Aktivistische Investoren (bspw. Beteiligungsgesellschaften oder Hedge Fonds) sind in Europa und auch in Deutschland auf dem Vormarsch. Prominente Beispiele für shareholder activism aus der jüngeren Vergangenheit sind Bilfinger, Stada,Thyssenkrupp und Uniper. Bei ihren Kampagnen kommunizieren sie häufig öffentlich und versuchen auf diese Weise, Unterstützer für ihre Positionen und Forderungen zu gewinnen und zugleich Druck auf das Management des Zielunternehmens auszuüben. Parallel wandelt sich die öffentliche Wahrnehmung der aktivistischen Investoren dahingehend, dass sie mittlerweile teilweise als Antreiber eines nötigen Wandels gesehen werden, die den Wert eines Unternehmens maßgeblich steigern können. Das deutsche Aktienrecht sieht eine Reihe von Minderheitsrechten vor, die es aktivistischen Aktionären erleichtern kann, ihre Ziele durchzusetzen. Dazu gehören Verlangen zur Einberufung einer Hauptversammlung (HV) oder zur Ergänzung ihrer Tagesordnung, Gegenanträge zu den Beschlussvorschlägen der Verwaltung sowie Anträge auf Sonderprüfung oder auf Geltendmachung von Ersatzansprüchen gegen Verwaltungsmitglieder. Der rechtliche Teil der Veranstaltung stellt diese Rechte im Einzelnen vor und gibt einen Überblick über deren Voraussetzungen. Zudem werden Möglichkeiten aufgezeigt, wie sich die Gesellschaften gegen unrechtmäßige Aktionärsverlangen verteidigen können.
 
Referenten:
Jobst Honig von Hering Schuppener Consulting gibt einen Einblick in die aktuelle Activism-Landschaft in Deutschland und zeigt kommunikative Strategien im Umgang mit aktivistischen Aktionären auf.

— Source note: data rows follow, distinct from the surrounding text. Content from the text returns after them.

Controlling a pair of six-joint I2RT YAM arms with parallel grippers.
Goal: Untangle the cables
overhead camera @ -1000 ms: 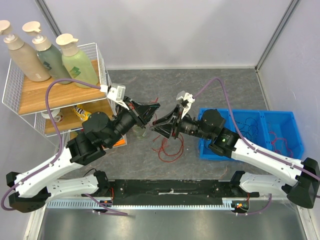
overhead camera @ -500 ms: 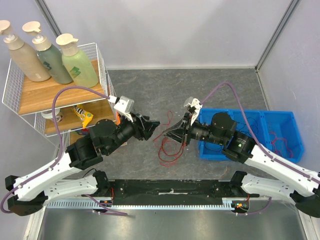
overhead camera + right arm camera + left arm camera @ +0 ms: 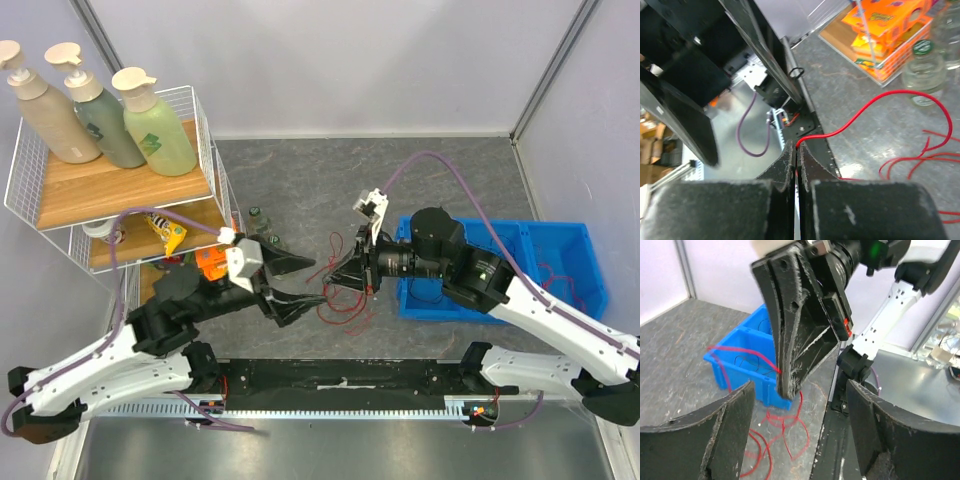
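Note:
A loose tangle of red cables point(image 3: 345, 300) lies on the grey table in front of the arms, also visible in the left wrist view as red loops point(image 3: 785, 425). My right gripper point(image 3: 335, 278) is shut on one red cable point(image 3: 865, 115), which arches up from the pile into its pinched fingertips point(image 3: 791, 150). My left gripper point(image 3: 300, 285) hovers just left of it, open, nothing between its fingers point(image 3: 725, 435). From the left wrist view, the right gripper point(image 3: 787, 385) hangs between my open jaws with the red strand point(image 3: 740, 351) trailing off it.
A blue bin point(image 3: 585, 262) at the right holds more thin red and black wires. A wire shelf rack point(image 3: 195, 100) with lotion bottles stands at the left, an orange pack point(image 3: 210, 262) and a small glass bottle point(image 3: 262, 225) beside it. The black base rail point(image 3: 340, 380) runs along the near edge.
The left gripper opened from shut and swung down toward the near edge. The right gripper closed on a red cable and lifted that strand off the pile.

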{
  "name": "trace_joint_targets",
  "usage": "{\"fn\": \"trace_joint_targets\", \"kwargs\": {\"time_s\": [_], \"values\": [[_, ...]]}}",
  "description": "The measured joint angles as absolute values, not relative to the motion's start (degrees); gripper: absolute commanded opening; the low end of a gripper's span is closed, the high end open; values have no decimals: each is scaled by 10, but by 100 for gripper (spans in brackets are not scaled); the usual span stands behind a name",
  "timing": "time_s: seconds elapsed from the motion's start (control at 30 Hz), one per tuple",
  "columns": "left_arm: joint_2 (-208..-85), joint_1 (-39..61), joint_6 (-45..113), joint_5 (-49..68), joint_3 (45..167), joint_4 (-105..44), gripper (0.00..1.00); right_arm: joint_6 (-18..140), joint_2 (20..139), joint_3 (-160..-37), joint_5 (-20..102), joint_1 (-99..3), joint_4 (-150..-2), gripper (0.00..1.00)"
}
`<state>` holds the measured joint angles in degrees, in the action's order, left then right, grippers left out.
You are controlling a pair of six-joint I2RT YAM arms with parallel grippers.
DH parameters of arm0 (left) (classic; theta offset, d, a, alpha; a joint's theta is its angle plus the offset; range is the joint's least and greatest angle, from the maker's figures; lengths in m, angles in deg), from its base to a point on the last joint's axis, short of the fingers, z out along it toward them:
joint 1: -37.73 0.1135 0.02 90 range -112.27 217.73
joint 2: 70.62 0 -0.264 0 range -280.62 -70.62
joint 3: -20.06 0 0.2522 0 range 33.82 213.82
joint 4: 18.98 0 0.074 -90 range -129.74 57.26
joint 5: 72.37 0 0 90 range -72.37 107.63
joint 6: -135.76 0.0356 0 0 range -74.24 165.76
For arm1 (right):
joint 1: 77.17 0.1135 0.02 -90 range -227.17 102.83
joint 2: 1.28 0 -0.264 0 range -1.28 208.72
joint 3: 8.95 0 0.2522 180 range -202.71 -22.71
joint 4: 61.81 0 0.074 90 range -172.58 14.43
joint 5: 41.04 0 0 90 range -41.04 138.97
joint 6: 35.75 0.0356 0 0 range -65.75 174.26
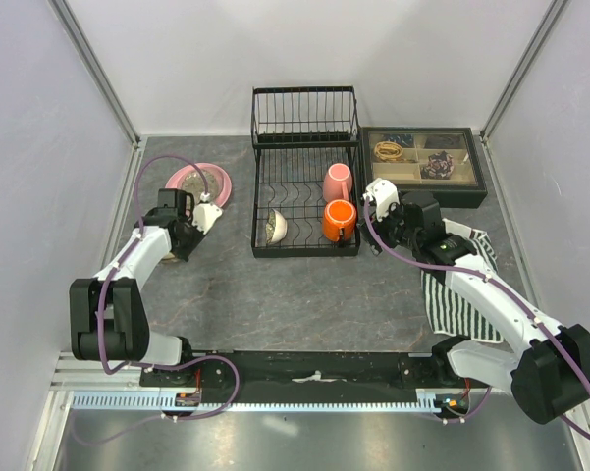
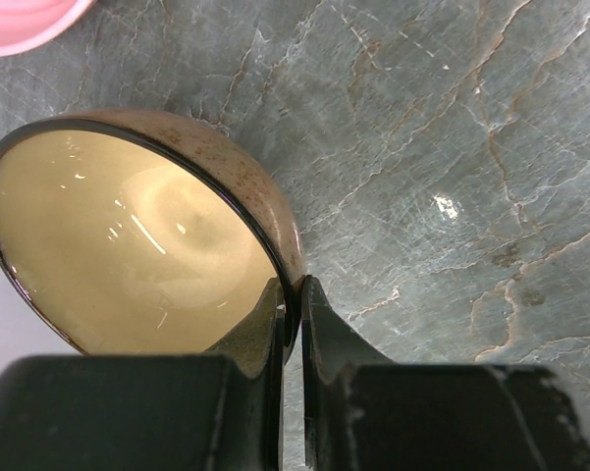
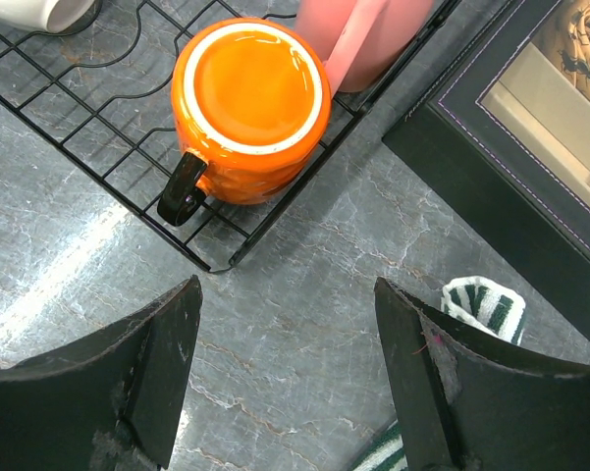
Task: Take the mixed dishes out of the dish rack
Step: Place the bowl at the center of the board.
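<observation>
Two arms reach forward. The left gripper (image 2: 293,294) pinches the rim of a brown bowl (image 2: 128,235), held on edge near the pink plate (image 1: 222,184). The right gripper (image 3: 287,289), jaws spread, hovers just outside the dish rack (image 1: 304,118) beside the orange mug (image 3: 250,98).

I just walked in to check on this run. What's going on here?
Two robot arms are unloading a dish rack. The left gripper is shut on the rim of a pale bowl, holding it beside the plates stacked on the table left of the rack. The right gripper hangs open over the table next to the orange mug. That mug, a pink mug and a patterned bowl are in the rack.
</observation>
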<state>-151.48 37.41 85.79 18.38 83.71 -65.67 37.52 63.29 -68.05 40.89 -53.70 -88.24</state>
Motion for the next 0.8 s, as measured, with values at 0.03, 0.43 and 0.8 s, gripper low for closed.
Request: {"fn": "trace_joint_targets", "kwargs": {"time_s": [0.03,0.43,0.8], "values": [[-1515,374,858,182,838,-657,2,375,633,-681,408,-537,-882,79],[-1515,365,863,145,860,-685,2,375,639,-681,404,-537,-882,79],[-1515,334,864,145,864,-701,1,375,639,-681,402,-537,-883,79]]}}
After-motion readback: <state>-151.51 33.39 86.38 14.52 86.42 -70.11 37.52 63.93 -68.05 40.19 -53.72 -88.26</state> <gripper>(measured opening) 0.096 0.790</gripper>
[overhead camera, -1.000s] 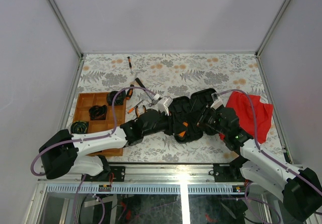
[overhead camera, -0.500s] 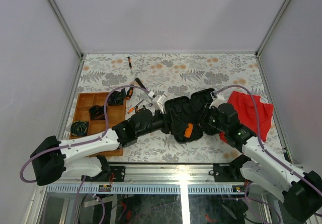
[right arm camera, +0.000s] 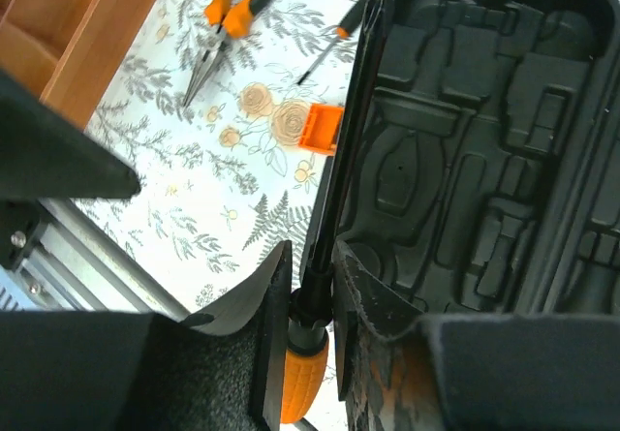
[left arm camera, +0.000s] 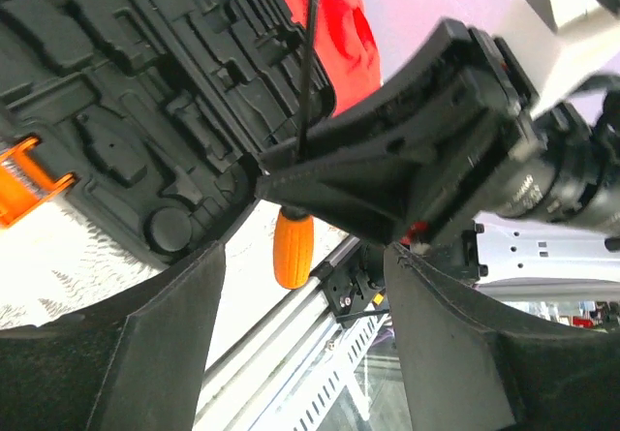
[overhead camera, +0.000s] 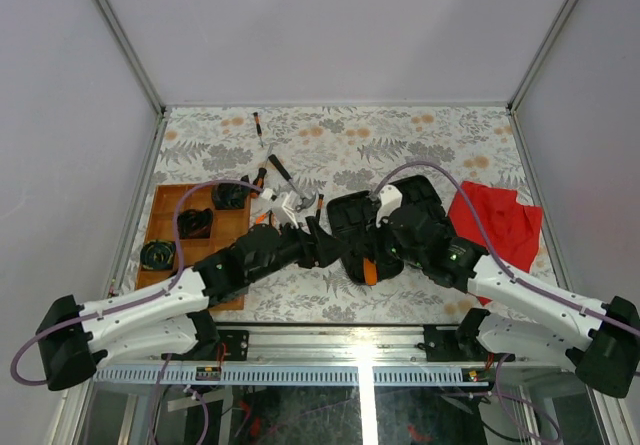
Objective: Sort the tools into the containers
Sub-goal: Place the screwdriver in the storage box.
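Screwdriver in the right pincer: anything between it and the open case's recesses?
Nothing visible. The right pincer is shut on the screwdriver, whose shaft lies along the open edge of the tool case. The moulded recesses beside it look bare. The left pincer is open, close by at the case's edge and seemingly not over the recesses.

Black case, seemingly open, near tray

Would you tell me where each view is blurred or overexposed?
Left wrist: near jaws blur dark, the upper right corner washes out, tool case sharp. Right wrist: own jaws soft on the screwdriver, pliers crisp. Top external: even, sharp.
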Controlling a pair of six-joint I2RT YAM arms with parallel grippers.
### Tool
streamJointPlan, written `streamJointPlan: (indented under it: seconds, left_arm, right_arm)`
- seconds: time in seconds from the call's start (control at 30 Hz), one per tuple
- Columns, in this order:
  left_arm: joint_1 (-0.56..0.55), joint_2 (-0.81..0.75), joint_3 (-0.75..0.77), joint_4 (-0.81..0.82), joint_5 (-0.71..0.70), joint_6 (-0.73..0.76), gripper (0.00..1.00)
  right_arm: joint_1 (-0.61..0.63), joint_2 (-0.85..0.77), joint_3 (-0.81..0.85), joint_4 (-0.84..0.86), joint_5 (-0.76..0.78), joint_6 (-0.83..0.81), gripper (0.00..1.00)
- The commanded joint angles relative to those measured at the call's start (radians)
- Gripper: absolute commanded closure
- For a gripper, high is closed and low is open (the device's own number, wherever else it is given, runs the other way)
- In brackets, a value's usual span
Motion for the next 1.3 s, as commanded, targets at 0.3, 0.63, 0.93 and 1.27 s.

Marc Pönitz, Senior Director/Head of Corporate Media & Press, GEA Group Aktiengesellschaft, beschreibt die Herausforderungen beim Umgang mit aktivistischen Aktionären aus Sicht eines börsennotierten Unternehmens.
Dr. Axel Hoppe und Dr. Sven Labudda, beides Rechtsanwälte bei der Wirtschaftskanzlei Fieldfisher (Germany) LLP, nehmen eine rechtliche Einordnung dieses Themas vor und zeigen juristische Abwehrmaßnahmen der Gesellschaft gegen unrechtmäßige Aktionärsverlangen auf.
 
Hinweis:
Mit dieser Veranstaltung wollen wir die Bereiche "Recht" und "Kommunikation" enger verzahnen, um so den praktischen Anforderungen heutiger Kommunikationsarbeit besser Rechnung zu tragen. Daher sind alle BdP-Mitglieder herzlich dazu eingeladen, ihre Kollegen aus der Rechtsabteilung zur Veranstaltung mit anzumelden bzw. die Einladung an diese weiterzuleiten. Es wird im Anschluss ein Get-Together bei Snacks und Drinks stattfinden, bei dem der Austausch mit den Referenten informell fortgeführt werden kann. 
 
Wann:
Donnerstag, 28. November 2019
17.00 Uhr
Get-together ab ca. 18.30 Uhr
 
Wo: 
Fieldfisher Germany LLP (Stilwerk, 7. OG)
Grünstr. 15 / Eingang neben dem Stilwerk
40212 Düsseldorf
 
Anfahrt:
Wir empfehlen die Anfahrt mit öffentlichen Verkehrsmitteln (mit U70, U74, U75, U76, U77, U78, U79, bis Haltestelle "Steinstraße/Königsallee", von dort 3 min. Fußweg. Ein öffentliches Parkhaus steht beim Stilwerk zur Verfügung.